Relevant Test Results Prior to Catheterization

Baseline serum creatinine level before PCI was 2.08. Hence a special precautions had to be done to preserve the renal function. To overcome this situation, we did ultra low or zero contrast PCI under IVUS guidance with massive pre-and post hydration.
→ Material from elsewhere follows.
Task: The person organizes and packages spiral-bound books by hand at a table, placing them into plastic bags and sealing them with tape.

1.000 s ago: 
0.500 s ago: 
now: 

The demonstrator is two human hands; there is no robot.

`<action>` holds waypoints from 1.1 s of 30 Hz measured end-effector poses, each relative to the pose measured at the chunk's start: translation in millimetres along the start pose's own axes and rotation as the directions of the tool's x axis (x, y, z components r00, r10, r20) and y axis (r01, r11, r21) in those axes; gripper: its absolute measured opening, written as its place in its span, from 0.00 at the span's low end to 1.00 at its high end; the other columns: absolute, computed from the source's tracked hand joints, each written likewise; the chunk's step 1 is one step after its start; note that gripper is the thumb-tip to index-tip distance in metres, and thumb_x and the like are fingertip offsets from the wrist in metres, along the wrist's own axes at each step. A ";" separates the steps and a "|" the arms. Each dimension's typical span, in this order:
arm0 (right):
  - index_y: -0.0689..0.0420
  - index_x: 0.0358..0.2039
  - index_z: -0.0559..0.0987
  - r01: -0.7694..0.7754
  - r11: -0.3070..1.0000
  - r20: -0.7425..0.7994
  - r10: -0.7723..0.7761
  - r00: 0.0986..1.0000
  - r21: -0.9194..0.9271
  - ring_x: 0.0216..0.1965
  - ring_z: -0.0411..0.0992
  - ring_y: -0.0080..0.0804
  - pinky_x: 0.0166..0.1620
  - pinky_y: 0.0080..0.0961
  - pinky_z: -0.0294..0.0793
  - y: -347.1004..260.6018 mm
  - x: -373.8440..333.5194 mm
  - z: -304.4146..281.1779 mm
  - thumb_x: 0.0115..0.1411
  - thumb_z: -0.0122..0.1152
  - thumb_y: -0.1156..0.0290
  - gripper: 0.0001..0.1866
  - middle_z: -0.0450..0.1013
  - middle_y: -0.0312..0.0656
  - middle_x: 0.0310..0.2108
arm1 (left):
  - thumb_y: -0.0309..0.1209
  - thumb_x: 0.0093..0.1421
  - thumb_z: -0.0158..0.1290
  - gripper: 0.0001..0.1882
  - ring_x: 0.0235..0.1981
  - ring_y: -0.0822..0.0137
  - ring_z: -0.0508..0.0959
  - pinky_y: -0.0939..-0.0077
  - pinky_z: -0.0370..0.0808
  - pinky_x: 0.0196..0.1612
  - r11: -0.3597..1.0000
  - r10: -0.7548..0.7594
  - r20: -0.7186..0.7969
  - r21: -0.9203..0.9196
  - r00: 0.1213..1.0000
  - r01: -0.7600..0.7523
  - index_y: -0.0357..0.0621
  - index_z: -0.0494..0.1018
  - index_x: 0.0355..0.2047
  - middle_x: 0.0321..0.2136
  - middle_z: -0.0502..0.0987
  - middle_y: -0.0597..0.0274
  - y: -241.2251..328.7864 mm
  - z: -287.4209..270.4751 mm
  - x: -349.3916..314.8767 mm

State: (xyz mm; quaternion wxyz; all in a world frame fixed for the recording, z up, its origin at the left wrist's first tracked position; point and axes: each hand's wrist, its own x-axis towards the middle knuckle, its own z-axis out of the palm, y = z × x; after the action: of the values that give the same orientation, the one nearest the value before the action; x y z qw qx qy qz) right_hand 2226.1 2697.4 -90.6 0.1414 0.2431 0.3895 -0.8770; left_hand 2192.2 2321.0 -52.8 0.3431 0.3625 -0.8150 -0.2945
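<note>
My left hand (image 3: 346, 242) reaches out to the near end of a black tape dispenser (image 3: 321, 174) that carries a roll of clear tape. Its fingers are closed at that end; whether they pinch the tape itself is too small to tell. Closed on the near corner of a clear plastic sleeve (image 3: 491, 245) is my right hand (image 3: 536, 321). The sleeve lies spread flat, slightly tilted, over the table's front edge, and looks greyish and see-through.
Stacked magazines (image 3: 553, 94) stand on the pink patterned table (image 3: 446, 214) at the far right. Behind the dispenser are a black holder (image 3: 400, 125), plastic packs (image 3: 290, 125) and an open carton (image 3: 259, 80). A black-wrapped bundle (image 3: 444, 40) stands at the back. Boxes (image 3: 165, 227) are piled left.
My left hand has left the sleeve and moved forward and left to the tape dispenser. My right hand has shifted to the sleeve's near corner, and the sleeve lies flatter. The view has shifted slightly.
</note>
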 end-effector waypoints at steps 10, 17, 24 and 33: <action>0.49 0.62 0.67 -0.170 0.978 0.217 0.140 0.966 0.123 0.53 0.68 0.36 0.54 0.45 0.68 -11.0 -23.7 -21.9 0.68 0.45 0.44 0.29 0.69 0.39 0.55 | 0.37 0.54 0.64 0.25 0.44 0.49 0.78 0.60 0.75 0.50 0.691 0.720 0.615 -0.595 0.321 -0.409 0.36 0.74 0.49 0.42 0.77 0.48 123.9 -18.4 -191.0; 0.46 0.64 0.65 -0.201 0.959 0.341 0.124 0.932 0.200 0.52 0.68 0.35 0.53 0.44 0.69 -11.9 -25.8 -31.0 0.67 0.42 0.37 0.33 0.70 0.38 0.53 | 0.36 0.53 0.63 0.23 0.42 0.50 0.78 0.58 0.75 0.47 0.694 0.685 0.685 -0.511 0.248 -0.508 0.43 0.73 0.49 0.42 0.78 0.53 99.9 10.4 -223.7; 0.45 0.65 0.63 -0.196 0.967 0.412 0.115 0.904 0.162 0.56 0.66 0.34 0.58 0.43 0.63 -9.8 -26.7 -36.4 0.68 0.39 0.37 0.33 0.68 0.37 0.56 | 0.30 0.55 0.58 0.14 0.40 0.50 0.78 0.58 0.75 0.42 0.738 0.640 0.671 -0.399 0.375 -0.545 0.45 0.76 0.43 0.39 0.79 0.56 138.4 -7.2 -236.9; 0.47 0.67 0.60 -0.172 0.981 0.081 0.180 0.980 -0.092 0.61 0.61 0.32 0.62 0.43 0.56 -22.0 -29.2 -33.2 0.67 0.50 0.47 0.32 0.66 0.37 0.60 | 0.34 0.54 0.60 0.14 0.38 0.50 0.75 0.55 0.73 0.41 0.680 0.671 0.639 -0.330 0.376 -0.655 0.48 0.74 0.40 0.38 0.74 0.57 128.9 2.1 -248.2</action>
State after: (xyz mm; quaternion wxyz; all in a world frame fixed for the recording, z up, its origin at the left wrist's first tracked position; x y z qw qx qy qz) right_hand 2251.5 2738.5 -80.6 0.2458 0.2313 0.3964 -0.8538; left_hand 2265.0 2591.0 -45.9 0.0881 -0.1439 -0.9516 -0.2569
Relevant Catheterization Findings

CAG shows mild diffuse stenosis at mid to distal LAD, severe diffuse stenosis at obtuse marginal, and mild diffuse stenosis at RCA (Pic 1, 2, 3).


CAG(2).mp4
CAG(6).mp4
CAG(10).mp4

Interventional Management

Procedural Step

Approach right radial artery, 6F EBU 3.5 SH. Sion Blue guidewire successfully advanced and into distal LCX without contrast. Second wire, the first Runthrough wire inserted into small OM branch (later it can be used as a proximal marker for stent implantation) , and the third wire, a second Runthrough wire successfully inserted into distal OM1.IVUS pre PCI was done and shown the distal reference diameter 2.5 mm and culprit lesion MLA  <2.0 mm2. Lesion length approximately 35-40 mm (Video 1)Stent deployed under fluoroscopic guidance  of the IVUS-marking images. Ballooning Kamui 2.0x20 mm, followed by CRE-8 stent 2.5x31 mm at distal to mid OM1 and CRE-8 2.75x16 mm from mid to proximal OM1 in overlapping method (Video 2).IVUS evaluation done and showed a satisfactory result of well apposed and fully expanded stent without complication (Video 3)To finalize the procedure, ultra low contrast with diluted saline contrast was injected to take the final angiogram. Angiogram showed no significant residual stenosis or complication with good distal run-off. 

Video 1.mp4
Video 2.mp4
Video 3.mp4

Case Summary

All procedures were successfully completed with ultra low contrast administration. And without renal function deterioration (laboratory finding on creatinin post PCI are 2.05), pericardial effusion, or stent edge dissection.We demonstrated the feasibility of ultra-low or zero-contrast IVUS-guided PCI in patients with renal impairment. This strategy provides a feasible alternative approach in patients susceptible to renal impairment in patient that needed PCI as a management.